S&P 500 And Gold Bulls, Get Ready To Meet The Bears

Yesterday‘s recovery ended on a weak note as stock bulls gave up the opening gap. Disappointing in the very short run, especially given that other key markets acted likewise weak. Neither corporate bonds, nor gold, nor oil could get their act together and are hanging in the balance. Inviting the bears to probe the defenses, how far south will they be able to get?

We have the Fed meeting later today, and while I am not looking for hawkish surprises or any outright optimism, the investors aren‘t taking chances. Sell now, ask questions later seem to be the mantra before the U.S. open.

While Monday‘s hanging man candlestick predictably didn‘t bring follow-through selling on Tuesday, I am looking for the bulls to get tested today. Once the dust clears, we can go on making new highs, but the short-term storm (storm in a teacup, more precisely) hasn‘t started yet.

In today‘s article, I‘ll examine the S&P 500 standing, look into precious metals, and finally answer a pointed question about gold.

Let‘s start (charts courtesy of www.stockcharts.com).

S&P 500 Outlook

S&P 500 daily

Stocks are hanging in the short-term balance following yesterday‘s weak close. Unconvincing volume, inviting a premarket push to the low 3800s as we speak. The aftermath of the Fed will set the tone for the coming sessions, but I would look for early credit market clues before buying any dip.

Credit Markets

high yield corporate bonds

High yield corporate bonds (HYG ETF) had a weak day yesterday, missing the opportunity to rise. Quite to the contrary, they traded relatively weaker than the S&P 500 did. Any time corporate bonds start underperforming stocks, I am watching closely, and often from the sidelines.
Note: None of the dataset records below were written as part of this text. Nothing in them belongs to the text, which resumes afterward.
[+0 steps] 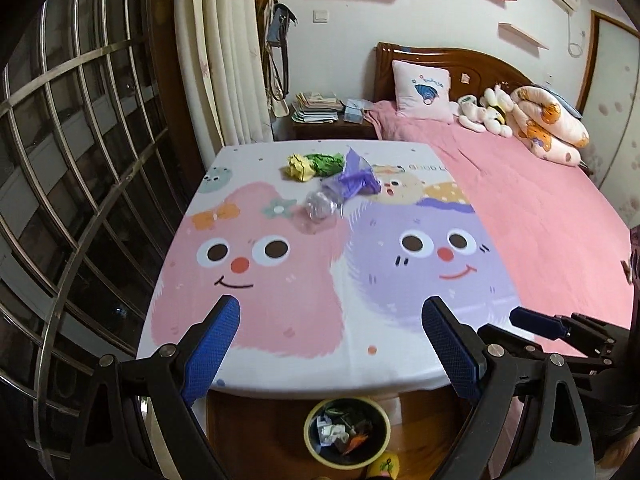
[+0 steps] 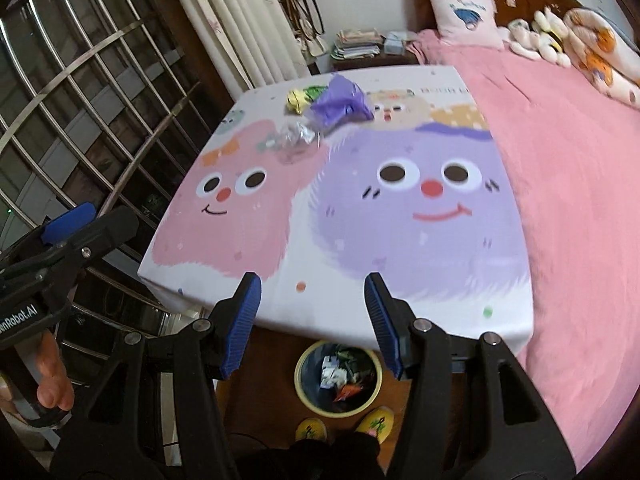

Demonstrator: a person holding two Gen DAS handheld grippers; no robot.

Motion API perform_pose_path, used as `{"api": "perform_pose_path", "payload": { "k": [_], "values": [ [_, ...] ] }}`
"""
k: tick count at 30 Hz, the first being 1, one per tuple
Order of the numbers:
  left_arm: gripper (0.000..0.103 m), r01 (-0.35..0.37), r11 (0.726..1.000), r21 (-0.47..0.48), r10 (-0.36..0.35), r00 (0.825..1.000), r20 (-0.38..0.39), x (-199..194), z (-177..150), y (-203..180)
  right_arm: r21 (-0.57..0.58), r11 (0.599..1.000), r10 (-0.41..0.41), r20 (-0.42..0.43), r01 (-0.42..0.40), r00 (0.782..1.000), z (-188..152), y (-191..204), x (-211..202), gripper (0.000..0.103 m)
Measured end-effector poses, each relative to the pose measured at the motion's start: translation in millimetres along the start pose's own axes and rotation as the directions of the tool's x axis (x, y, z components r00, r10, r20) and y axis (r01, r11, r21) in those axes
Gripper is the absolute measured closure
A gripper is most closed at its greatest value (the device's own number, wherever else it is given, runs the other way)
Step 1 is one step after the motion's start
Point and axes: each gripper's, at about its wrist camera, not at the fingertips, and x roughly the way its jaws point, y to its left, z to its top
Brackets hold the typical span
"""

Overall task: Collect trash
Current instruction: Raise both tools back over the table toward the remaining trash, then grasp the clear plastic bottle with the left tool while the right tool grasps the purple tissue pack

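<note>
Light: you work under even, warm indoor lighting; the bed [image 1: 520, 208] reads bright.
Window: the panes behind the window bars [image 1: 80, 160] are dark.
Shadows: soft, faint under the crumpled trash [image 1: 320, 176].
Blur: your right wrist view is smeared throughout; the left is sharp.
Distortion: strong fisheye bending at the edges, black vignette in your corners.
Glare: sheen on the bars.

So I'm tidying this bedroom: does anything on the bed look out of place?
Yes: litter at the cartoon-print sheet's far end: a crumpled yellow paper ball, green wrapper, purple plastic bag and crushed clear plastic.
</note>
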Motion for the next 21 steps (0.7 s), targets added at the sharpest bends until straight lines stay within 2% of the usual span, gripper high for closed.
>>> {"api": "perform_pose_path", "payload": {
  "k": [7, 12, 18, 21],
  "values": [
    [0.01, -0.051, 0.998, -0.046, 0.05, 0.998, -0.026, 22.0, 27.6, -4.9, -0.023, 0.999, 0.03, 0.02, -0.03, 0.999, 47.2, -18.1, 18.4, 0.052],
    [0.01, -0.078, 0.996, -0.046, 0.075, 0.995, -0.063, 51.8, 44.8, 2.9, -0.01, 0.999, 0.039, 0.031, -0.038, 0.999, 74.7, -23.8, 36.9, 0.052],
    [0.01, -0.039, 0.998, -0.049, 0.034, 0.995, -0.093, 96.6, 72.4, 24.4, 0.01, 1.0, 0.016, 0.029, -0.016, 0.999, 108.4, -19.9, 67.6, 0.052],
    [0.01, -0.002, 1.0, -0.017, 0.001, 0.995, -0.104, 127.0, 93.6, 36.3, 0.037, 0.999, -0.017, 0.035, 0.016, 0.999, 129.1, -15.4, 88.1, 0.052]
  ]
}}
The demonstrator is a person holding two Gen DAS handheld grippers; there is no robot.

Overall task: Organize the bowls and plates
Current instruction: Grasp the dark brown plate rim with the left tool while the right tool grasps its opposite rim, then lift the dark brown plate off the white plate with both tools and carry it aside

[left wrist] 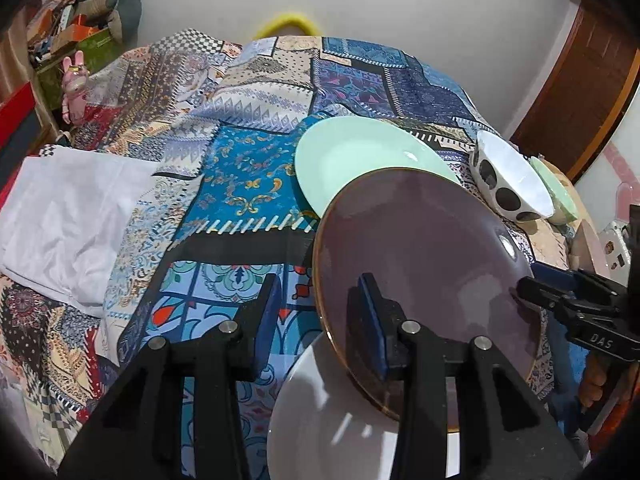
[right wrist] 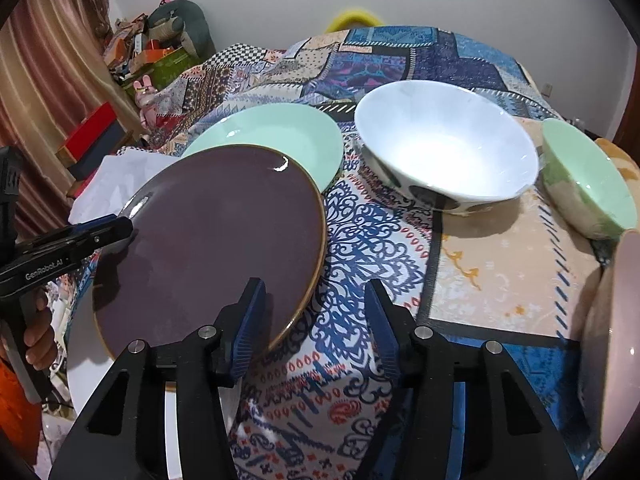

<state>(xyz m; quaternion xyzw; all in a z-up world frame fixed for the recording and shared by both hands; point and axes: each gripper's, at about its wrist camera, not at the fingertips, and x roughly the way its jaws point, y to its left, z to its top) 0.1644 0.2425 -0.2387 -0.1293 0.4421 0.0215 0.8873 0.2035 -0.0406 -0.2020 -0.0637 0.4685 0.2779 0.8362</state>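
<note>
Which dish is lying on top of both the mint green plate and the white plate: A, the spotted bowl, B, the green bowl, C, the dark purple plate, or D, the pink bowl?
C: the dark purple plate overlaps the mint green plate at its far edge and the white plate at its near edge.

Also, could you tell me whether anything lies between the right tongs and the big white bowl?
Nothing visible does. Only bare patterned cloth lies between the right tongs and the white bowl. The purple plate sits off to their left, under one finger.
</note>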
Investment-grade corporate bonds (LQD ETF) closed about unchanged while Treasuries paused and didn‘t really advance compared to Monday. They appear waiting for the Fed, unwilling to move before discounting possible hawkish surprise (positive assessment of the economy would do that trick) as a false alarm.

HYG:SHY vs S&P 500

The ratio of high yield corporate bonds against short-term Treasuries (HYG:SHY) with the S&P 500 overlaid (black line) shows the very short-term vulnerability in stocks. How low will these go as the greed sentiment gets taken down a notch?